I think you are missing the point. Sure, parents may well take a week's holiday. But if the nursery policy is that the child is not allowed to be in nursery without a nappy until completely toilet trained, and they've not been able to get it within that week, then what? Take another week off work? A month off work? Quit their job, in the name of CONSISTENCY?

Consistency during the process is the key. If it is properly applied, then the fail rate which would require another, longer approach, is extremely low.

Pottedpalm · 02/03/2024 10:59

WhatNoRaisins · 02/03/2024 07:04

I was lucky that mine weren't in nursery when I trained them. Those policies of completely toilet trained or nappies must be a huge obstacle for working parents.

While I know many nurseries are struggling I think we need to point the finger here too. It's not realistic to expect a child to be in nappies to make it easier for nursery and to be instantly toilet trained to make things easier for teachers.

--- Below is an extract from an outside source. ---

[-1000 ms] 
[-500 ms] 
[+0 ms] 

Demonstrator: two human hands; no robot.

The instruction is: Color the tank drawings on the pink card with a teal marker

Instantly potty trained to make things easier for the teachers?!?!
Really! The teachers who are there to, you know, teach tour child to read and write among so much else. NOT to toilet train your child or spend time changing nappies and cleaning up. How can they even be out of the classroom to fo that. Total madness.

WhatNoRaisins · 02/03/2024 11:11

Try reading what I actually wrote.

FluffyDiplodocus · 02/03/2024 11:33

I think it’s a combination of factors. I think it’s partly that most parents now have to work, DH specifically booked time off work to toilet train DS and I used my summer holidays (as a teacher) to toilet train DD after a couple of false starts - she really didn’t get it. I can imagine it was probably far easier to do it earlier when traditionally one parent was at home and a child wasn’t moving between multiple settings (nursery, grandparents, home) for example.

I also know that some of the SEN kids I’ve known who haven’t been toilet trained for reception historically would have been at a special school, and now are mainstream. I include my DS in that, he’s autistic and 30 years ago wouldn’t have been in mainstream. He had loads of toileting accidents at school in reception, and thankfully staff were always very understanding and kind.